Né en 1887 dans l’État du Maharashtra, en Inde, S. R. Phatak reçoit une formation médicale rigoureuse, puis se tourne résolument vers l’homéopathie, qu’il pratique et enseigne pendant plus de cinquante ans. Il est influencé très tôt par les œuvres de C. M. Boger, dont il adopte la méthodologie analytique, en particulier la prise en compte des modalités générales, des concomitants et des organotropismes.
Sa pratique clinique est marquée par un grand souci de simplicité, de clarté et de logique déductive. Il refuse l’emphase et les spéculations non vérifiables.

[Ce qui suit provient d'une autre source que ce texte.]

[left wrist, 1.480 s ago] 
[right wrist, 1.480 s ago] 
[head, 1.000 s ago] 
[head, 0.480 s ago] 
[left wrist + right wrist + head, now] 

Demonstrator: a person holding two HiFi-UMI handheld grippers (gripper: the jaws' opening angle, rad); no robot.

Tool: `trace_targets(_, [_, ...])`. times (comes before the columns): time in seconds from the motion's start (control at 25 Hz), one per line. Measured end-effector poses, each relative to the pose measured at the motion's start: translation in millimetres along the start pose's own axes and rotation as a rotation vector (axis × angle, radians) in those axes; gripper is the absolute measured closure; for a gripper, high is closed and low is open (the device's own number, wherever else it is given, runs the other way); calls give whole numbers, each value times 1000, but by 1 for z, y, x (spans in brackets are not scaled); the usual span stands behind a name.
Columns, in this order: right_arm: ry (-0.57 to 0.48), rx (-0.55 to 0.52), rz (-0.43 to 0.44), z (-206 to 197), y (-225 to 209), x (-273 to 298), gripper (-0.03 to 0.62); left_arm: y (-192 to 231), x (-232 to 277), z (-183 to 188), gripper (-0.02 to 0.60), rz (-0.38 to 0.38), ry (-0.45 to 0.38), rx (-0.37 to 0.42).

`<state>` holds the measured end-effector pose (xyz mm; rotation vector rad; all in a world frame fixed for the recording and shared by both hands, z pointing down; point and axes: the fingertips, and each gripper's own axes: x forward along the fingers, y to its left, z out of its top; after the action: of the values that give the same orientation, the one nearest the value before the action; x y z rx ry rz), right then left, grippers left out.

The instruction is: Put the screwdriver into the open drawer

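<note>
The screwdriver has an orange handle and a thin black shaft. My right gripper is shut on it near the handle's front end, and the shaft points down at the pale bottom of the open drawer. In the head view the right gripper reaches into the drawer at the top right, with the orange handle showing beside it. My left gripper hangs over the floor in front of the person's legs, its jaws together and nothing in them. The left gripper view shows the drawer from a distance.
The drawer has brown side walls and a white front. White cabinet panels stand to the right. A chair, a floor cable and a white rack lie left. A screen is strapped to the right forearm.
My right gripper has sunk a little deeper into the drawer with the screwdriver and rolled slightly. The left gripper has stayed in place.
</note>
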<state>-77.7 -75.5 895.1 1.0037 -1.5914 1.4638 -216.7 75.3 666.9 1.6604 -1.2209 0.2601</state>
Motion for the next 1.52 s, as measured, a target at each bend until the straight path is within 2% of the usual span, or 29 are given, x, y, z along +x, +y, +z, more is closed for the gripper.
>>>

Il cherche à aider le praticien à s’orienter rapidement dans un cas, à dégager l’essentiel du remède, et à utiliser la matière médicale comme un outil clinique, non comme une accumulation encyclopédique.
Son œuvre principale, Phatak’s Materia Medica, est un modèle du genre. Chaque remède y est présenté de manière concise, avec une sélection rigoureuse des symptômes les plus caractéristiques : symptômes généraux, mentaux, modaux, et quelques localisations spécifiques. Il y ajoute des relations entre remèdes, des remarques comparatives, et des notes cliniques pratiques. Ce livre est devenu l’un des ouvrages les plus utilisés par les praticiens indiens, et a été largement adopté dans les cursus universitaires.

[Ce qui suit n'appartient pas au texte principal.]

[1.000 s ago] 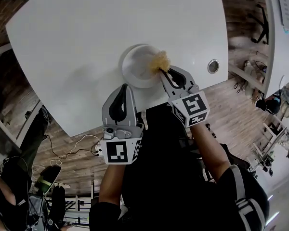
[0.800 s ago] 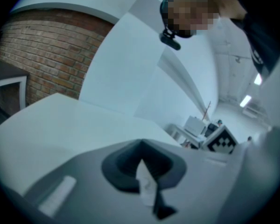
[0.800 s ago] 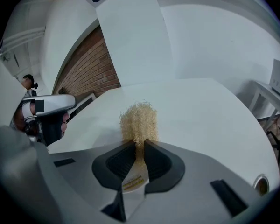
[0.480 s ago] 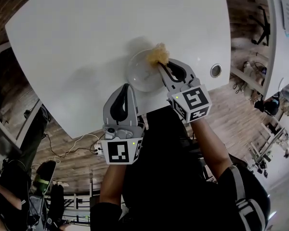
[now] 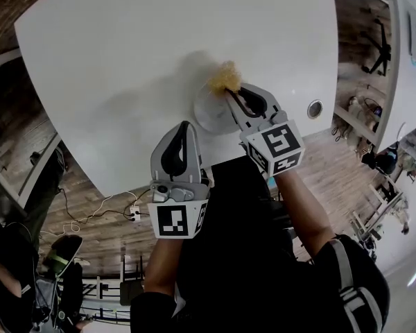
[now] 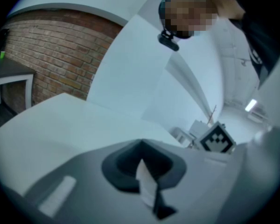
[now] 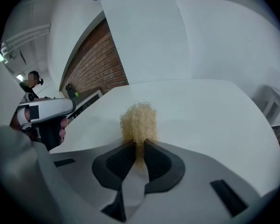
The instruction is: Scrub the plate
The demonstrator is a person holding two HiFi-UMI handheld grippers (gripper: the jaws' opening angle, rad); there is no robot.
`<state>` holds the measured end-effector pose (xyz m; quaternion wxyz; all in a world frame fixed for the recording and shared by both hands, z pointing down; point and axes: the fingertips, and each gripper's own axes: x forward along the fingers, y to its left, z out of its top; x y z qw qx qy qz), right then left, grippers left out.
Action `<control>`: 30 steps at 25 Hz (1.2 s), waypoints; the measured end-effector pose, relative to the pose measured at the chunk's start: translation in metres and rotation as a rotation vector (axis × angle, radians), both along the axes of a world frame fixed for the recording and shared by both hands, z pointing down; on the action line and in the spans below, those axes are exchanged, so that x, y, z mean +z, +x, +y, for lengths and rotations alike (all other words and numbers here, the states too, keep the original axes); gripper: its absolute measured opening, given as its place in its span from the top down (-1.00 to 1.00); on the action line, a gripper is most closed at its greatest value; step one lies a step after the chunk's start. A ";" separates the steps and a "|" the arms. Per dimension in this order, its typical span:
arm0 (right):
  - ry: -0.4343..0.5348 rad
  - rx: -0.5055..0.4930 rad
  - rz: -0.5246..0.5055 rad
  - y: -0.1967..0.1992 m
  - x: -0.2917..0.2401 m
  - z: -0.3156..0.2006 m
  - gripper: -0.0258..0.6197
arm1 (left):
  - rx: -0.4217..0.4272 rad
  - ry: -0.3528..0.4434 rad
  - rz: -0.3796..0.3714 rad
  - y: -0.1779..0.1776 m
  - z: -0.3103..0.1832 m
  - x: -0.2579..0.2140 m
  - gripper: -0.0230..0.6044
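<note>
The round white plate (image 5: 209, 114) has slid rightward on the broad white counter (image 5: 125, 61). At the plate's far rim, the right tongs (image 5: 230, 94) pinch a golden fibrous scrubber (image 5: 224, 78). The left tongs (image 5: 184, 126) hover beside the plate, closed and empty.

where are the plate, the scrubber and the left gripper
plate (image 5: 208, 113): head view, its bare inner surface
scrubber (image 7: 139, 119): right gripper view, its fuzzy middle
left gripper (image 5: 185, 126): head view, at its shut jaw tips
</note>
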<state>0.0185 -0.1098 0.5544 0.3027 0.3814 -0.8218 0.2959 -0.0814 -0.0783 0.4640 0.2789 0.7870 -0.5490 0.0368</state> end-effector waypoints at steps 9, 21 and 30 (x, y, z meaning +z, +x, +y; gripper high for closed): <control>-0.016 -0.067 -0.002 -0.021 0.002 0.007 0.76 | -0.039 -0.003 0.017 -0.008 0.006 0.001 0.92; -0.019 -0.099 -0.007 -0.031 0.000 0.032 0.76 | -0.035 0.009 0.010 -0.009 0.023 -0.001 0.92; -0.030 -0.125 0.001 -0.034 -0.002 0.063 0.76 | -0.007 0.022 0.021 -0.003 0.037 -0.003 0.92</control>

Phatak publie également un Concise Repertory of Homoeopathic Medicines, qui condense les éléments clés du répertoire de Kent et de Boger. Il y propose une structure rationalisée, pensée pour le praticien de terrain. D’autres ouvrages comme Philosophy of Homoeopathy, Selected Papers, et A Treatise on Clinical Materia Medica viennent compléter sa contribution.

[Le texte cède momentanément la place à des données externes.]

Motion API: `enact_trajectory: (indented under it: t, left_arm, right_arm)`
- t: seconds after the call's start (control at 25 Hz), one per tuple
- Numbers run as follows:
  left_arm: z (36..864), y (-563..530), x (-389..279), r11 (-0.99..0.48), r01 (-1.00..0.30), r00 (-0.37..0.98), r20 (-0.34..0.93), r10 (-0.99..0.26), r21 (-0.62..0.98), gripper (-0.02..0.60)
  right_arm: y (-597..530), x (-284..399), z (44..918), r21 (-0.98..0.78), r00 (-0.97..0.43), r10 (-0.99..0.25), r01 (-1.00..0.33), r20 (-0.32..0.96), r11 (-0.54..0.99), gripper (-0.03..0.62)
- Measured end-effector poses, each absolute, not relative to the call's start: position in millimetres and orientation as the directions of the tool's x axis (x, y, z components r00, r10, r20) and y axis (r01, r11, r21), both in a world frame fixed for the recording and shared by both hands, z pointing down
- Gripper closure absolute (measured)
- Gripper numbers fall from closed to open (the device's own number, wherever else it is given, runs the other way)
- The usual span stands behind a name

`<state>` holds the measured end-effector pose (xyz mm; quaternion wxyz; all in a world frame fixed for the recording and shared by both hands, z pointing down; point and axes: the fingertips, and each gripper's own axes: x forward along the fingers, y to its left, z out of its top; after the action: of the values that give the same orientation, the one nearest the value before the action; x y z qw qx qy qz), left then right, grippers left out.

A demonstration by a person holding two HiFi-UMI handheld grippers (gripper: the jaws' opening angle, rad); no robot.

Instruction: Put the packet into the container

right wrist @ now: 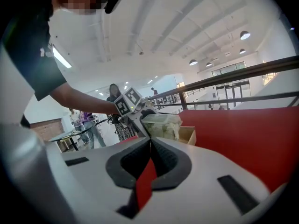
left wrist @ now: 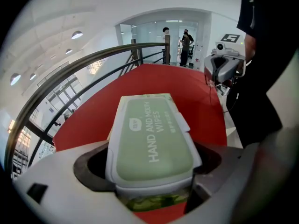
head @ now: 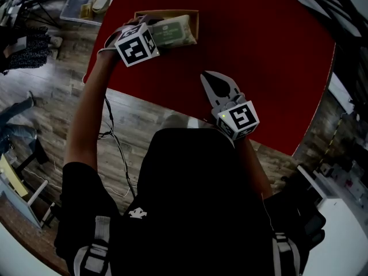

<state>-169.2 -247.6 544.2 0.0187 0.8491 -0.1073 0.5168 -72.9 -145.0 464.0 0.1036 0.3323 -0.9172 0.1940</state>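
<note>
A green-lidded pack of hand and mouth wipes hangs over the open wooden container at the far side of the red table. My left gripper is shut on the packet's near end. In the left gripper view the packet fills the space between the jaws. From the right gripper view the packet sticks up above the container's rim; I cannot tell whether it touches the bottom. My right gripper hovers shut and empty over the table's near part, its jaws pressed together.
A clear plastic bin with small items stands on the wooden floor beyond the table's left edge. Cables trail over the floor on the left. White furniture stands at the right. A dark railing runs behind the table.
</note>
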Motion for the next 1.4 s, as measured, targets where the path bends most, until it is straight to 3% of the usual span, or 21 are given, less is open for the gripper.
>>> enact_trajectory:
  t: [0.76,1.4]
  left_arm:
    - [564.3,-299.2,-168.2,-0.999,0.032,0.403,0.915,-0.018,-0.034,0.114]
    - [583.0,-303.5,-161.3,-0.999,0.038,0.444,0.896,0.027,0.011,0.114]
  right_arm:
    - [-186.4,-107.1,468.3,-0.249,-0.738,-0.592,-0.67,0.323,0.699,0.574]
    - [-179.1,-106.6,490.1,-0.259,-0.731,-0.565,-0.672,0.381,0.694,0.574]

Il meurt en 1968, laissant une œuvre considérable, marquée par l’intégrité, la clarté et le sens pratique. Son nom reste indissociable de l’homéopathie indienne moderne, et il est souvent cité aux côtés de Boger, Choudhuri et Sankaran père comme l’un des architectes d’une homéopathie sobre, efficace et rationnelle, pleinement enracinée dans la tradition hahnemannienne mais adaptée aux besoins concrets du praticien.